Object No. 2 of 50 — Significant Objects v2

[The auction for this Significant Object, with story by Mark Binelli, has ended. Original price: $1. Final price: $10.49.  Significant Objects will donate the proceeds of this auction to 826 National.]

Shortly after I made my First Communion, my cousin Rodney showed up at my mom’s. He’d also just made his First Communion, though at a different church. It was so recent, I still had this plastic First Communion cross, a gift from my great-aunt, propped on my bookshelf. My mom always disliked my aunt, and had commented in some oblique way on the chintziness of the gift, as if it should’ve been a cross made of solid gold or poached elephant ivory or something, as if Jesus would’ve been psyched about that.

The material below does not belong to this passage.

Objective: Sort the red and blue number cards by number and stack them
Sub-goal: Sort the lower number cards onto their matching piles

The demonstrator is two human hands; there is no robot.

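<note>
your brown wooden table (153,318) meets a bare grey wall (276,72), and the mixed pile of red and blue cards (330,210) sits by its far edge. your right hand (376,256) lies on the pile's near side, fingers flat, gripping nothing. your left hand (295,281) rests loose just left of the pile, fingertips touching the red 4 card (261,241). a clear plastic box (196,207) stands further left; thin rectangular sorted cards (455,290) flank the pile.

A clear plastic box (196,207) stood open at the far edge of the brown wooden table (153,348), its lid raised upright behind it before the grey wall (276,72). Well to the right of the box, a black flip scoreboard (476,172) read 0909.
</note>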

I didn’t mind it, though.

Anyway, it turned out Rodney, that morning at church, had, in a rather impressive feat of legerdemain, only pretended to eat the communion wafer the priest had placed in his outstretched hands — only very old parishioners still took the wafer directly on their tongue — and instead had palmed the thing and snuck it home. It was a pretty motley act of civil disobedience, a nine-year-old’s equivalent of writing in a porn star for mayor or burning a twenty-dollar bill. Still, now he had this piece of Eucharist, which he unwrapped gingerly from a square of toilet tissue. He didn’t know what to do with it.

On the grass-colored carpet between us, the host, slightly speckled, looked like a bit of shell from a broken bird’s egg. I said how do they make them so perfectly round and flat. Rodney said there’s probably a factory upstate. I pictured a conveyor belt, with monks snatching up the bad ones. (You don’t want anyone getting a host that’s burnt, or cracked, or shaped like a profile of Nixon.)

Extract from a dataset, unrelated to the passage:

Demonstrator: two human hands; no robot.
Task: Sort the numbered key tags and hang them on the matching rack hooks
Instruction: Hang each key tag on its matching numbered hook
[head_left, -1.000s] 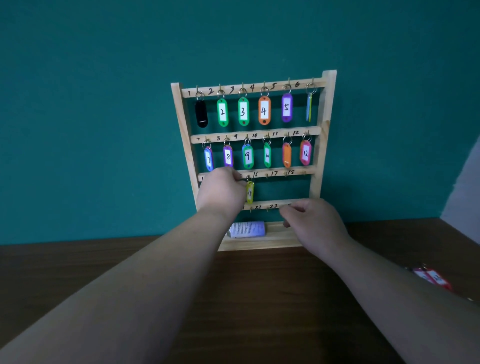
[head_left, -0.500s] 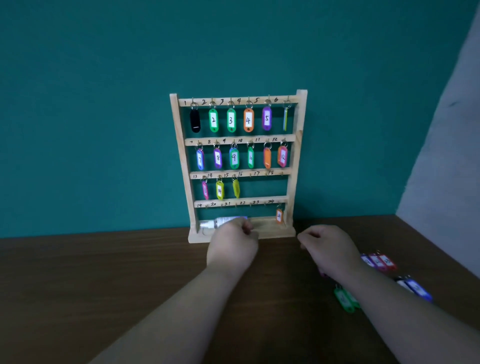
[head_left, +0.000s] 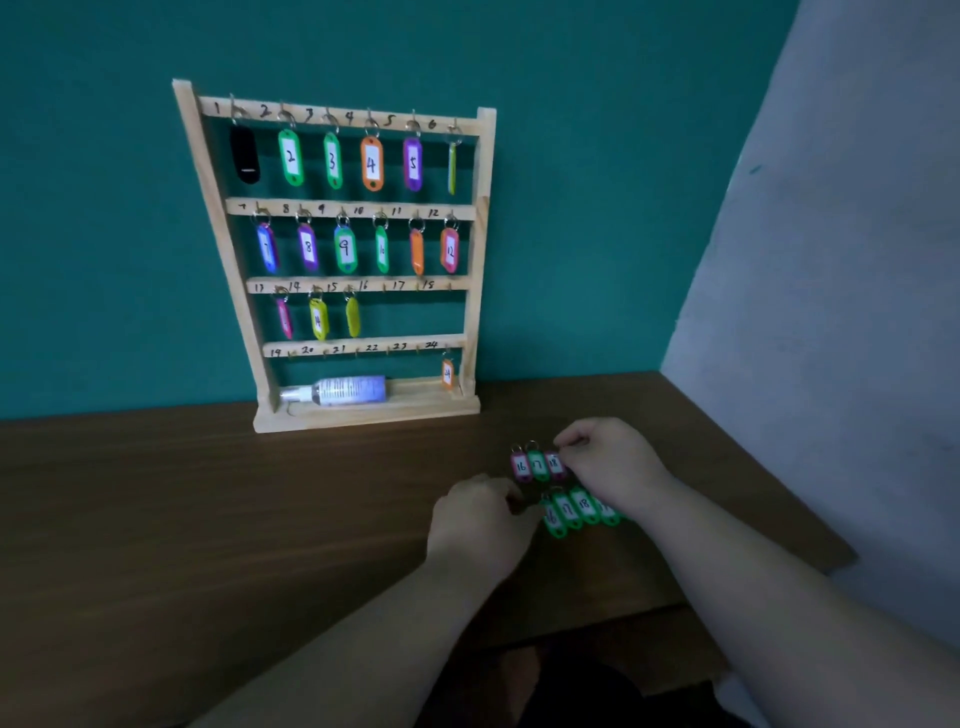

Finally Rodney suggested that we could have a black mass. The host had been consecrated, after all. I thought this sounded like a cool idea. In a fit of inspiration, Rodney grabbed my Communion cross and flipped it upside-down, making a Satanic altar.

Upside-down, the gold chalice on the cross looked just like a bell.

Rodney said the way this would work was, you got to say a prayer, only it would be to Satan, so you could ask for anything, not just good things — you could ask for wishes God would not only not grant but actually punish you for thinking.

We dimmed the lights and closed our eyes. At one point, I opened mine a crack, and the light from my desk lamp was hitting the cross in a way that made it seem to glow. I quickly closed my eyes again. That was the first time I thought my evil prayers might be answered. But I was never able to levitate, and Tina George’s blouse never spontaneously popped open on the playground.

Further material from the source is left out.